What the [beep] is going on?

Posted By Pamela on Apr 18, 2008 | 12 comments

Yes, that was an Earthquake (5.4 Magnitude)

Now the tornado sirens are going off. I am not going to go into the basement of my house after an Earthquake for many hours, however (there is a massive fault through here, and if it about to finish going, under my 100 year old house is not where I want to be. I also don’t see anything really bad on radar.)

My husband is currently traveling, and the dogs just don’t understand my current 5am freak out.

This is not my week.


  1. An earthquake!?

    In the MidWest? How rare! We are relatively used to them out here in Seattle (and more so in San Francisco, the town from which I just reloacated back to Seattle), but I haven’t heard of them taking place in the midwest except under extreme geophysical circumstances?


    Hope everything is okay!

    An avid reader in Seattle, WA

  2. I have put together a simple demonstration tool, a web mashup developed with Yahoo!
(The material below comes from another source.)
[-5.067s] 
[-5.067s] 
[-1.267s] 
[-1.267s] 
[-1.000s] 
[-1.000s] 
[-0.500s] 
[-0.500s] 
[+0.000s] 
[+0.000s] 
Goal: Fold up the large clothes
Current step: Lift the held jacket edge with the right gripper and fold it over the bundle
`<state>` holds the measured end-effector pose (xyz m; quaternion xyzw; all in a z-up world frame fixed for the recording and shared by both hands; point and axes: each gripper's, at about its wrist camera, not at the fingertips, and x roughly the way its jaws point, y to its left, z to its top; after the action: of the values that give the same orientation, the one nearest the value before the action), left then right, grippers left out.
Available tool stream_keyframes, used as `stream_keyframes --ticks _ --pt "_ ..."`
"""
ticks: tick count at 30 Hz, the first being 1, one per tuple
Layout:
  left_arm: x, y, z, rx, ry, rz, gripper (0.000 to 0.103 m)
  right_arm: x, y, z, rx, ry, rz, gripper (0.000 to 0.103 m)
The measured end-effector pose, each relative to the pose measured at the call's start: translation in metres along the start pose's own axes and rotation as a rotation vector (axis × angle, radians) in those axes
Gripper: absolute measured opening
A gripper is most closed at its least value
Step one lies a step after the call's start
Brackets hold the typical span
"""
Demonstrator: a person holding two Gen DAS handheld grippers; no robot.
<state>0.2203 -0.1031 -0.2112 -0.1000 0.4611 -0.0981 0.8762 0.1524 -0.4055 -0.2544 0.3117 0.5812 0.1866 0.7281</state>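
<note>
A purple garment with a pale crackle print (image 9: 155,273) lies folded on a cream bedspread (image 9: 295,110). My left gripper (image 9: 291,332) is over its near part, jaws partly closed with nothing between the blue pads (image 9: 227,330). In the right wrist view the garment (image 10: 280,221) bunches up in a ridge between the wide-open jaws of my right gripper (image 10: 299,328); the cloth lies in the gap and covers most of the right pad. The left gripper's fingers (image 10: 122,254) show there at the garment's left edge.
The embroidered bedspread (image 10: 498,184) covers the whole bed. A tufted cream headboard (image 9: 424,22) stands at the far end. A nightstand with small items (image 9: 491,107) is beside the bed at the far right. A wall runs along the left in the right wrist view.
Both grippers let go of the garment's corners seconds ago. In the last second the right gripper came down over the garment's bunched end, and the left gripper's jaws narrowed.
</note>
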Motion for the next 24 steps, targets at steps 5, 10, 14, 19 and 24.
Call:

Pipes, for displaying the locations and other information about the latest earthquakes:


    Click “Run Pipe” for an update. See also the satellite view on the map (Sat) and the list (List) of entries with additional data. You can get updates via RSS, email, phone and more.

    I hope you, your family and your property are safe.

  3. Just look here:
    for info on the seismic underpinnings of today’s earthquake.
    California tends to capture the public imagination, but the New Madrid fault is a concern. I hope your house holds up and your nerves hold up too! Eek! Whatta way to start the day! Coffee! Coffee! Aak, pfft, dog lips!
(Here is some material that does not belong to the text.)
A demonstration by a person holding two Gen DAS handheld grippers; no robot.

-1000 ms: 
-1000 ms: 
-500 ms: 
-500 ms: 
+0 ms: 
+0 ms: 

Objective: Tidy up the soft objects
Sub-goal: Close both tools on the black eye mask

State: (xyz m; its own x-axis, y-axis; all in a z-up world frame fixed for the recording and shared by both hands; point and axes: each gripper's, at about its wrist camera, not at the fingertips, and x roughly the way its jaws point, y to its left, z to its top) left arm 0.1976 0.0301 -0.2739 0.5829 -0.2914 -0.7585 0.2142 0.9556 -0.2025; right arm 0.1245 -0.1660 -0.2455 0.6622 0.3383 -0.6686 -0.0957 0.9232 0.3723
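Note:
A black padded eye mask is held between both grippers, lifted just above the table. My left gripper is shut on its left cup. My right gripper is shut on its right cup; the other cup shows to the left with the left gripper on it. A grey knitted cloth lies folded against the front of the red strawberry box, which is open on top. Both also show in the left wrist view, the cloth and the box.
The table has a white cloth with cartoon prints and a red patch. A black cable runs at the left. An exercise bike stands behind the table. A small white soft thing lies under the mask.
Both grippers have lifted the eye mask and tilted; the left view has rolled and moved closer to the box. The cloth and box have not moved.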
    Cool site, Paolo! Today’s fun & games is #20 on the map.
    5.2 Richter, 11.6 km deep…
    It looks to be off the usual area for the New Madrid Zone, though, being almost at Vincennes. It just goes to show you to expect the unexpected… If that was possible…

  4. Well, tech seems to be working at the house, and you’re currently on Skype so I have to assume you and the dogs are OK.
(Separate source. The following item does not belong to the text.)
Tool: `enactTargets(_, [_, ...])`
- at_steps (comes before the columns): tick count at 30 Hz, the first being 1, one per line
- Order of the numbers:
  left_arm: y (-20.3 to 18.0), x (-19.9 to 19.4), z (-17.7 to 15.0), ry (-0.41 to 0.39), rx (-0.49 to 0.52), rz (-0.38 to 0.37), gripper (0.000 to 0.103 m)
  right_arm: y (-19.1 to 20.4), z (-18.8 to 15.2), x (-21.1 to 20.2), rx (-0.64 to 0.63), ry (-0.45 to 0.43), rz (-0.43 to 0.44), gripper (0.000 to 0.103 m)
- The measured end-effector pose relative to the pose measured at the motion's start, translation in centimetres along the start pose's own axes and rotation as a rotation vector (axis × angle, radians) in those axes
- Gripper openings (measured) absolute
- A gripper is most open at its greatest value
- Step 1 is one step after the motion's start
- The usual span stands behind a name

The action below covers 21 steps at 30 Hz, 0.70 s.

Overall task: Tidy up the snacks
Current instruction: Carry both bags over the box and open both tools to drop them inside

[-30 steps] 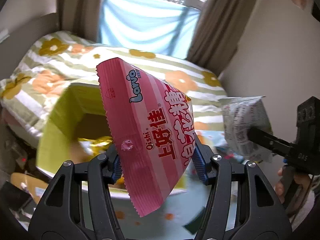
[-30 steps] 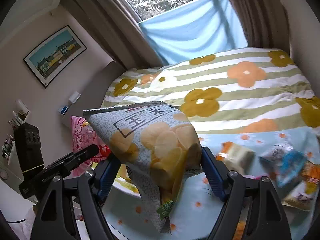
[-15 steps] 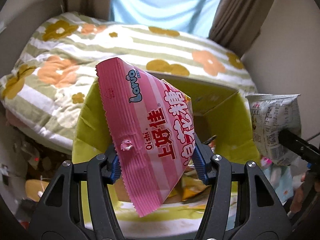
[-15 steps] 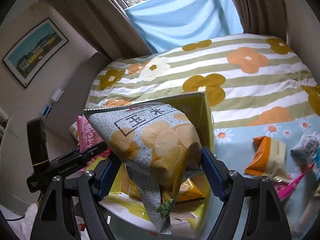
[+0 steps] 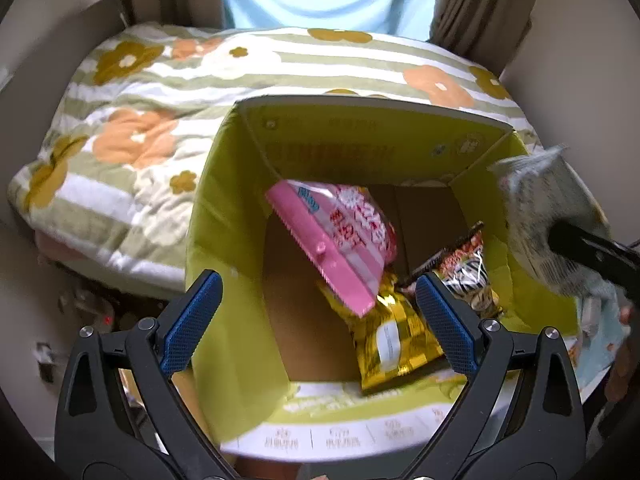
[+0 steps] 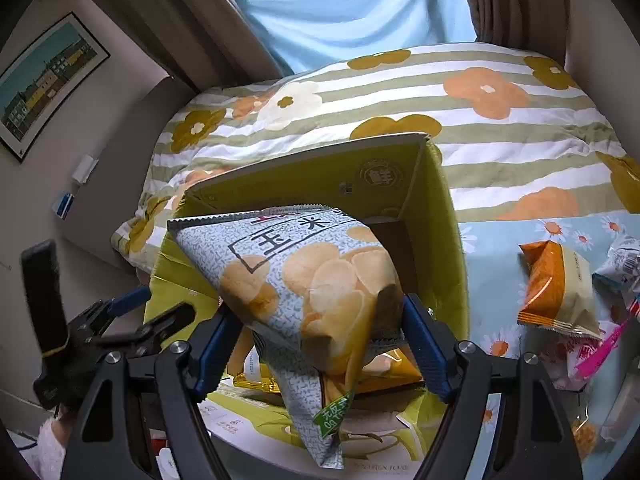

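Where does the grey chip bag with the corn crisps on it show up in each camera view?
Left wrist view: grey chip bag at the right edge, above the box's right wall.
Right wrist view: same bag at centre, clamped in the right gripper.
Shared landmark: the open yellow-green cardboard box.

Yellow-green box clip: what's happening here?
A person with a gripper in each hand is packing snacks into the open yellow-green cardboard box on the bed. The left gripper is opening with nothing between its jaws; the pink striped snack bag lies inside the box atop a gold foil packet. The right gripper grips a grey chip bag over the box, not yet released.
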State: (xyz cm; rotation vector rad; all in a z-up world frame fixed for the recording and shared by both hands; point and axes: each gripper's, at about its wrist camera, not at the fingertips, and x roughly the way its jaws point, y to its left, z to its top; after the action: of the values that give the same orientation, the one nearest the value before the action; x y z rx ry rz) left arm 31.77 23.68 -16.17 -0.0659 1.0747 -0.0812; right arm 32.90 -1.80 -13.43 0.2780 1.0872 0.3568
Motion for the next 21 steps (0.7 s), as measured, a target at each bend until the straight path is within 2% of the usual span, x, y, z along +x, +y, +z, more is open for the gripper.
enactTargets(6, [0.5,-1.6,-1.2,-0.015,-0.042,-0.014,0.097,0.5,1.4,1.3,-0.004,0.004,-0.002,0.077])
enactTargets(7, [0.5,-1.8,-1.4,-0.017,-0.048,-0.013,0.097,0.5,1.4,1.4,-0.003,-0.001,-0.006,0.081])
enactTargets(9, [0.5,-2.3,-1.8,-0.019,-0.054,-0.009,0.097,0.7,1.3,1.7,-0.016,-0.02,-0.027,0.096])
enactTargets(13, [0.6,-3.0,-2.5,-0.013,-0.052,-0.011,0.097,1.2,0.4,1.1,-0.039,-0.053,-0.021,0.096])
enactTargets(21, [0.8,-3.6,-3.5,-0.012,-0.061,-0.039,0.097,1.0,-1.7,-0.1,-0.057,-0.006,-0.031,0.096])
    I’ve lived through three earthquakes in NY in my life…and I’ve not felt any of them. I’ll tell you, especially in college, I was unhappy. 🙂 “Waddya mean we had an earthquake? I didn’t feel anything! RATS!!”

  5. I felt nothing here in Detroit. I’d have been asleep, and i’ve slept through a hurricane. You’re not that far away, are you? 6 hour drive maybe?

    The old houses in San Fran are the ones that survived multiple earth quakes. Your 100 year old house has seen at least a couple, i’d imagine.

    It’d be my 1967 house that should be a worry. It saw no flooding the other year when we had the biggest rain on record. Who needs flood insurance?

  6. Richard: the event # on the map is probably no longer valid because the list is continually updated with new entries. Old ones are renumbered and eventually discarded after a day or so.

    I’m glad you like the tool. It’s simple yet instructive. Before developing it, I assumed that one of the most shaken areas is Japan, possibly because of media coverage bias. But the Quakescope map shows that most of the quakes are in areas around Western US and Alaska.

    Disclaimer: I’m not a geophysicist, I just fake one in Quakescope.

  7. 5.4 is a moderate quake. I wouldn’t expect a lot of damage, except for falling breakables. I imagine some stores near Mt. Carmel have a lot of cleaning up this morning.

  8. Woke up just the same this morning. Realized right away what was going on. Food for thought: after the shaking was finished I called my mom an hour to the North and it was still shaking there.

    WOW as I type this AFTERSHOCKS 🙂


  9. Oh, I forgot all about the New Madrid seismic area.


    This is all over the news this morning here on the west coast.

    Glad to year everyone is alright!


  10. This quake wasn’t on the acutal New Madrid Fault, it was on a smaller fault nearby called the Wabash Fault.


  11. I hope things are alright over there.

  12. Yeah, we felt it all the way over here in Louisville.